1
貧困子育て世帯がこの20年で倍増。
そのような見出しが目に入って毎日新聞を手に取った。
都道府県別のデータを見ると大阪は沖縄に続いて貧困率が全国第2位。
子育て世帯のうち20%以上が最低生活費にも事欠くレベルの収入で暮らしている。
貧困が大阪に根を張って、黒い枝葉をたわわ茂らせていく。
その勢いは止まらない。
20%という数字がネガティブな数値としてはあまりに巨大であり、80%弱の世帯は何とか暮らせる収入に達しているのだから御の字ではないかと深刻さからつい目を背けたくなってしまう。
大阪を覆っていく貧困に歯止めがかかる兆しはどこにもない。
犯罪発生率についても大阪市内各地域が軒並み全国トップクラスの位置を占めている。
市内のどこを見渡しても、くたびれ感とささくれ感の相俟った傷口だらけといった様相を呈している。
もはや見慣れた光景だ。
2
先日「エレナの惑い」という映画を見た。
映像が素晴らしくどのショットも絵画のようであって目を引くのであるが、それに加え、音の使い方が絶妙で、この映画においては、貧富の隔絶が音によって見事に描き分けられている。

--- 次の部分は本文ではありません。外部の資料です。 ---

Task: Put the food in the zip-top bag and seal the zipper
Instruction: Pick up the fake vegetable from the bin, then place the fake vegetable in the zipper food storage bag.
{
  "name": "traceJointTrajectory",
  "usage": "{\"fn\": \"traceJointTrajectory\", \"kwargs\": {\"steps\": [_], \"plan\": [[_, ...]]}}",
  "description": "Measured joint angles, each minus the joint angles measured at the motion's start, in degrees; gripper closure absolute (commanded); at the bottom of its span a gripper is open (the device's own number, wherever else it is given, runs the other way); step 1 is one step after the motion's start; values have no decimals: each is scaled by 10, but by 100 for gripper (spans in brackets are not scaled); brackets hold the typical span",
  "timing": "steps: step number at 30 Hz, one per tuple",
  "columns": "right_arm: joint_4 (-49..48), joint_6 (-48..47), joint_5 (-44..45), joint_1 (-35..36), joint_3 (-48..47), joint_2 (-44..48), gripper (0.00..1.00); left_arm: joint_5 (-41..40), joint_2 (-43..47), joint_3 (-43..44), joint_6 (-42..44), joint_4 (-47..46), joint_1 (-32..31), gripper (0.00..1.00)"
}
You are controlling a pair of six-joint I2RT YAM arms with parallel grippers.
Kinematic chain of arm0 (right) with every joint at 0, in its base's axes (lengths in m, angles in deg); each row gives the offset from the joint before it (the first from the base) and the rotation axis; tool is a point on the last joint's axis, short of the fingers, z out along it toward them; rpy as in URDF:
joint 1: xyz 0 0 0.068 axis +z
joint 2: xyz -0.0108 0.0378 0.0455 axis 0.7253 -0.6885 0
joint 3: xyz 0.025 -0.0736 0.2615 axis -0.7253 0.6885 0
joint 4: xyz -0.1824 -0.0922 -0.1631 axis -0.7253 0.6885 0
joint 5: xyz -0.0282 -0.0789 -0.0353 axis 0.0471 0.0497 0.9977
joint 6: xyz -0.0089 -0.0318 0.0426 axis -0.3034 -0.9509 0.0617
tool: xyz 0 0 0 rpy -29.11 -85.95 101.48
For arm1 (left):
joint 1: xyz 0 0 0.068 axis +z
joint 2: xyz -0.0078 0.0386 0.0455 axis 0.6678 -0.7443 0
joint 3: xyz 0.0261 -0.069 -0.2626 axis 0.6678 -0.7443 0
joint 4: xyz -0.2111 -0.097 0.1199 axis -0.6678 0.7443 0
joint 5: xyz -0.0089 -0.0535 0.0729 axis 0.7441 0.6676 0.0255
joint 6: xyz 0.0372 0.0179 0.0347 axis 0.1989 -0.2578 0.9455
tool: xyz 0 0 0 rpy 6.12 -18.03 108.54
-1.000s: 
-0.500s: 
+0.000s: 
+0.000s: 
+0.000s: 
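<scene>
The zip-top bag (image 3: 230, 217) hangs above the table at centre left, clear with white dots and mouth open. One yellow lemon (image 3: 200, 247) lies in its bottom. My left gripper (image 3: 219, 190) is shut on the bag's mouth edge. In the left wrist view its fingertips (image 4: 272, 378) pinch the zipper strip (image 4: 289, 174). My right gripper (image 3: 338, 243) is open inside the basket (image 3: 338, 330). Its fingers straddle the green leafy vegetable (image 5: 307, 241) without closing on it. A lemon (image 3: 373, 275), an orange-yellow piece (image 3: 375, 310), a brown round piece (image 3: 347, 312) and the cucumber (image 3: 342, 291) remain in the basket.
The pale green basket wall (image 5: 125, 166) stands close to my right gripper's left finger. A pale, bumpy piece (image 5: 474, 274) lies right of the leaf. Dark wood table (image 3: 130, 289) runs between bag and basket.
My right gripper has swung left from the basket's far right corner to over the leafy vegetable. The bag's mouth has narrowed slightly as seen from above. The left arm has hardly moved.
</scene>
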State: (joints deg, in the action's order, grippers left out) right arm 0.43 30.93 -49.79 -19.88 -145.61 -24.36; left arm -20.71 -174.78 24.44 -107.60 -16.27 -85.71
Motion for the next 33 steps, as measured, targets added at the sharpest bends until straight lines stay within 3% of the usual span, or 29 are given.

富裕者の家は青々と茂る緑に囲まれ、朝の到来は鳥の鳴き声によって告げられる。
空間は静謐であり、広々と開かれ、日差し降り注いで明るく、そして、空気が澄んでいる。
一方、隣接する貧困層の地区は猥雑であり混沌としている。
交通の往来は激しく物々しく、建物がひしめき殺風景であり、狭く湿ってノイズが絶えることなく落ち着かない。
そこで描かれる対比によって思い知らされる。
貧富の区画は生活圏のノイズの有無と密接に関係している。
便利だとか不便だとかは次の話。
それとは次元を異にする事柄であって、豊かさは、高架下や幹線道路脇や線路沿いのガヤガヤとは相性悪くそこに背を向け、山手へとまっすぐ向かって静謐と結びつく。
対照的な構図のなか、お金が絵の具となって映画の登場人物が塗り分けられていく。
観る者も同時に、各登場人物の色合いに濃淡様々呼応して、自らが有する色合いに気づかされることになる。
その意味において、お金に関する考え方について判別するリトマス試験紙のような機能を有する映画であるとも言えるだろう。
そして、お金が磁力を放って、目には見えない暴力を招き寄せる。
豊かさは静謐と結びつき、しかし一方で、お金は暴力と背中合わせ。
薄ら寒いようなシーンで映画は終わる。
ノイズの側の図々しさが、静謐をあっけらかんと侵食してしまう様を見届け、観る者の背は多かれ少なかれ凍りつく。
3
昨夜も走った。
参加した料理教室がとても良かったという話を聞かされる。
主宰者が女性としてお手本としたいような魅力的な人物だったという。
料理をはじめとする家事全般に渡って一手間二手間惜しまず、生活のあらゆる部分に目を配って大事にし、更には、昔ながらのしきたりなどを素直に尊ぶ見識をも備えた方であり、ほんのひとときの交流であったが、人としての基本に立ち返り、大切な在り方を再認識させられた。
そのような話を聞きつつ、当たり前のことではあるが、人一個についても人それぞれであるのだと痛感させられる。
人の内面においても静謐と喧騒があって、その人自身の豊かさ、貧しさがそれらによって明瞭に色分けされる。
街の景色は変えられなくても、せめて個としては、緑にあふれ風通しよく空気の澄んだ明るい心を保っていたいものである。
もちろん、これもここだけの話である。